┌─ SUPPLIED MATERIAL

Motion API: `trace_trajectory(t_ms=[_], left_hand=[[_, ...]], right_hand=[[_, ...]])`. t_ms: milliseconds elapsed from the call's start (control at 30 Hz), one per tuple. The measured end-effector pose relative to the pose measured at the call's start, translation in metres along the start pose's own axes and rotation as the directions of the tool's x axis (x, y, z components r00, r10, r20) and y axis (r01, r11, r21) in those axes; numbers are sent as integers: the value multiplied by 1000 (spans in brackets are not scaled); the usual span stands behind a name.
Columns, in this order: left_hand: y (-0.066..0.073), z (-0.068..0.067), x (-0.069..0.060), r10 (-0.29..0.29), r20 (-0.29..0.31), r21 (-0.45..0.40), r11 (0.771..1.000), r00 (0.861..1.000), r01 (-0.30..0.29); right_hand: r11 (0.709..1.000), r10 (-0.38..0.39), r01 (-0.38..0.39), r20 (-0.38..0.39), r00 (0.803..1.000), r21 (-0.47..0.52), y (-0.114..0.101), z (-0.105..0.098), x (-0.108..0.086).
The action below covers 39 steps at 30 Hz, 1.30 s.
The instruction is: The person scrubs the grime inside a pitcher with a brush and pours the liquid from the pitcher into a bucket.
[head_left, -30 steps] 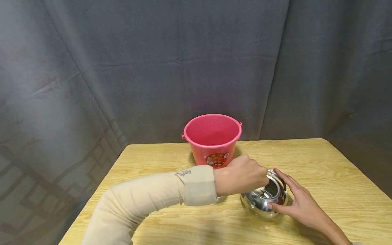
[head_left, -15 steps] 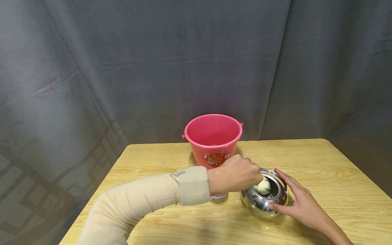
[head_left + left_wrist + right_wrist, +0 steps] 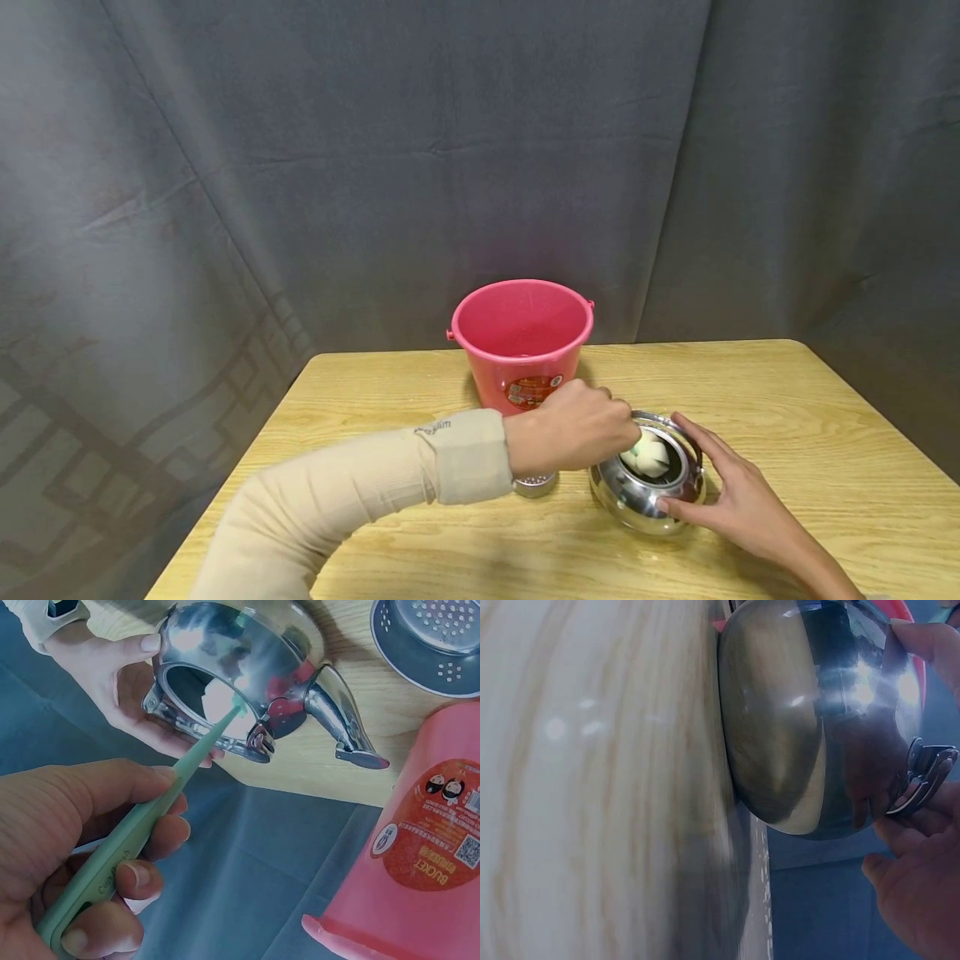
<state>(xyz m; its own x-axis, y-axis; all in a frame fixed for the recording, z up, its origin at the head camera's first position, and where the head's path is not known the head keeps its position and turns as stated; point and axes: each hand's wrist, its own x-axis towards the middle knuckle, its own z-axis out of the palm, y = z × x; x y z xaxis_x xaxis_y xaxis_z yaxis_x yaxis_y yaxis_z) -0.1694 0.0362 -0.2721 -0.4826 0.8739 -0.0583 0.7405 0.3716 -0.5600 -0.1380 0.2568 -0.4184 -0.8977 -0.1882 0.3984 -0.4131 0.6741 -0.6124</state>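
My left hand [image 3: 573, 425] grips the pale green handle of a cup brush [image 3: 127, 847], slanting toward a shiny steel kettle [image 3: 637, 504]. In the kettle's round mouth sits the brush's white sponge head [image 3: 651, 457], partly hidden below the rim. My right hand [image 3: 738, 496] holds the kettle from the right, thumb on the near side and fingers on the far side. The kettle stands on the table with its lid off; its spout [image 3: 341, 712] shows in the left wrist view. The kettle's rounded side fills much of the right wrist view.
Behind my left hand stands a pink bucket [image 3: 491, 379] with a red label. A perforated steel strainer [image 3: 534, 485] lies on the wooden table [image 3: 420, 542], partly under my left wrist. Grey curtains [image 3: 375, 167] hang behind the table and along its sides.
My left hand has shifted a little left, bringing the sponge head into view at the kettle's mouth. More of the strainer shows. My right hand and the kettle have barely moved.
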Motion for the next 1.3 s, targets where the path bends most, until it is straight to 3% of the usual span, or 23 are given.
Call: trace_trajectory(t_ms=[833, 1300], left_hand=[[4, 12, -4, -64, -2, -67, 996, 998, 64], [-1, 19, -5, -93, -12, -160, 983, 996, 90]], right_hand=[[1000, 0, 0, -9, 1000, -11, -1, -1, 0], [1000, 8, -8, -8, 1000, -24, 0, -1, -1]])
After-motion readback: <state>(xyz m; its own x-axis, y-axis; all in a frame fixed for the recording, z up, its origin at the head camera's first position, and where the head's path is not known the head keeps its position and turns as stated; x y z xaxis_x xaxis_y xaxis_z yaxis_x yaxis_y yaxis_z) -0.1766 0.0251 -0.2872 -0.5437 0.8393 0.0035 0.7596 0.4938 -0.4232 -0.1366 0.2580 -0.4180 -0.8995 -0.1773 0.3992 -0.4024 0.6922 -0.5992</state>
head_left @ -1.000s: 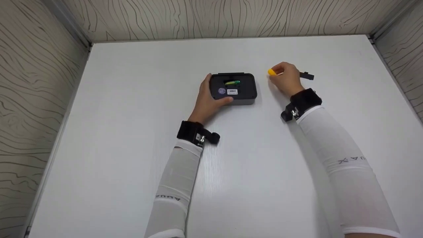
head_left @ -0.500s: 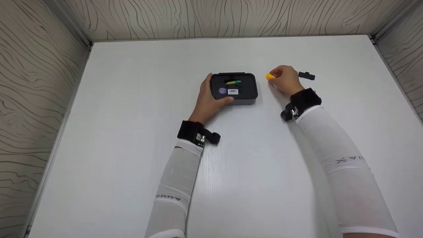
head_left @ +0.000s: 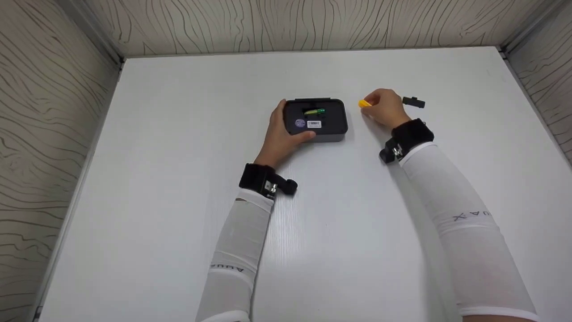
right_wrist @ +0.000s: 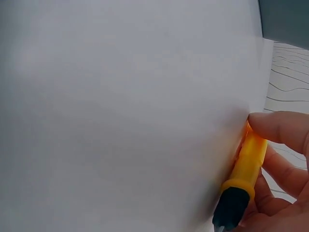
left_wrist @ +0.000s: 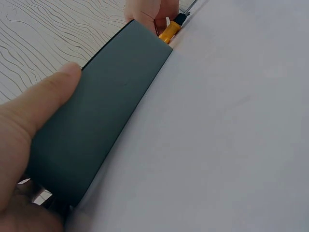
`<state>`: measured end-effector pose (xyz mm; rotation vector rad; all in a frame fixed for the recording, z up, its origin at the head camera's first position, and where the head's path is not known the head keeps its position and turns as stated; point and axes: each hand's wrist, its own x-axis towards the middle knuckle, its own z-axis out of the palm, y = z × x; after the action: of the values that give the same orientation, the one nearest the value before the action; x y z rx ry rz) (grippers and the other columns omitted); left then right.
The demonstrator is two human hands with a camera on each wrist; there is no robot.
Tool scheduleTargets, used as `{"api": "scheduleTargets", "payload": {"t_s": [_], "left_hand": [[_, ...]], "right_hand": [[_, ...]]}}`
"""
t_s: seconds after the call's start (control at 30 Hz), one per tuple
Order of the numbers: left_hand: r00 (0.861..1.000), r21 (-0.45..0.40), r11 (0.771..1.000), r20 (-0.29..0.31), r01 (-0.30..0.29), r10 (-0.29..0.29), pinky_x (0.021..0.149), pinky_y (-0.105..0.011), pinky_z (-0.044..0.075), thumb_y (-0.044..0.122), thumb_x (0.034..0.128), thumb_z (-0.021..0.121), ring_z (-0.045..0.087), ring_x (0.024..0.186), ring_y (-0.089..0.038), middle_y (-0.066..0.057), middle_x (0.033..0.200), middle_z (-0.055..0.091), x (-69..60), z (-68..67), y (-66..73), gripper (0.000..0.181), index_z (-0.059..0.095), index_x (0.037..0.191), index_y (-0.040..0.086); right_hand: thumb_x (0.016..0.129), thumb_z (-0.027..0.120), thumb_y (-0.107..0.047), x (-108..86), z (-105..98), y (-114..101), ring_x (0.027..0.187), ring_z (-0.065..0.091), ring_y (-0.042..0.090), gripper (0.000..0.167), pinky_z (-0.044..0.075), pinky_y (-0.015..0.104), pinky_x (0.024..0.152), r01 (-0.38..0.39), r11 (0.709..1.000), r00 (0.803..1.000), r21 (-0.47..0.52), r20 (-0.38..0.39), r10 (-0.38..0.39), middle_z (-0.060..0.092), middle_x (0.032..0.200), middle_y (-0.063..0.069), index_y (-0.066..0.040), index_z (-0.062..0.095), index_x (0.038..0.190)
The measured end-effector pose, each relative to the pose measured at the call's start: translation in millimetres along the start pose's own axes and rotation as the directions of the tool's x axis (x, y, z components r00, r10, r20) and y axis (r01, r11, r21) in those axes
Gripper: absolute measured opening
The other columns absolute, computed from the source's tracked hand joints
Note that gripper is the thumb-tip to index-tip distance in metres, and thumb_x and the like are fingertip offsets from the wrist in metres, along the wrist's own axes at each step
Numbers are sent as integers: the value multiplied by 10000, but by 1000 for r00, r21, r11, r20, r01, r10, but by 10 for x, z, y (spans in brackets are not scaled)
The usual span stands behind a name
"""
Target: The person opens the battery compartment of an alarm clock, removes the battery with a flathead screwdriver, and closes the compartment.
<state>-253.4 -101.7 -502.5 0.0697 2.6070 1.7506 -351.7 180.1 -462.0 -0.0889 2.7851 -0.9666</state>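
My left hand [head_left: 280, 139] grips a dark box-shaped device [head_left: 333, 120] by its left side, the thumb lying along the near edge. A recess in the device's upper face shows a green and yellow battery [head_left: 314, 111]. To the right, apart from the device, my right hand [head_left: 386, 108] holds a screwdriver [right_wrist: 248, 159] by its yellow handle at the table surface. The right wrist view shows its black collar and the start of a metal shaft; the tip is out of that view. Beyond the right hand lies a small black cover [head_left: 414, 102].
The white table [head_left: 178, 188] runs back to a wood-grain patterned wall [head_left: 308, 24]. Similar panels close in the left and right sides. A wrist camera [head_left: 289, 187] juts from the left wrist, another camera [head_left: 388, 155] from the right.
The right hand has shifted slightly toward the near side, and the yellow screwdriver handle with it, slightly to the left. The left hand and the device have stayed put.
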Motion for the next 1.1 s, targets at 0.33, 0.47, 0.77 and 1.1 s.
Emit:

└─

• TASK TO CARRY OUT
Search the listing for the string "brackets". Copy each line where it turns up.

• RESPONSE
Motion API: `trace_trajectory(t_ms=[_], left_hand=[[_, ...]], right_hand=[[_, ...]])`. t_ms: milliseconds elapsed from the call's start (control at 30 Hz), one per tuple. The measured end-effector pose relative to the pose measured at the call's start, translation in metres along the start pose's own axes and rotation as the directions of the tool's x axis (x, y, z components r00, r10, r20) and y axis (r01, r11, r21) in those axes; numbers are sent as integers: the value multiplied by 1000 (spans in brackets are not scaled); the usual span stands behind a name.
Numbers are sent as integers: the value multiplied by 10000, but by 1000 for r00, r21, r11, r20, r01, r10, but by 10 for x, z, y (spans in brackets are not scaled)

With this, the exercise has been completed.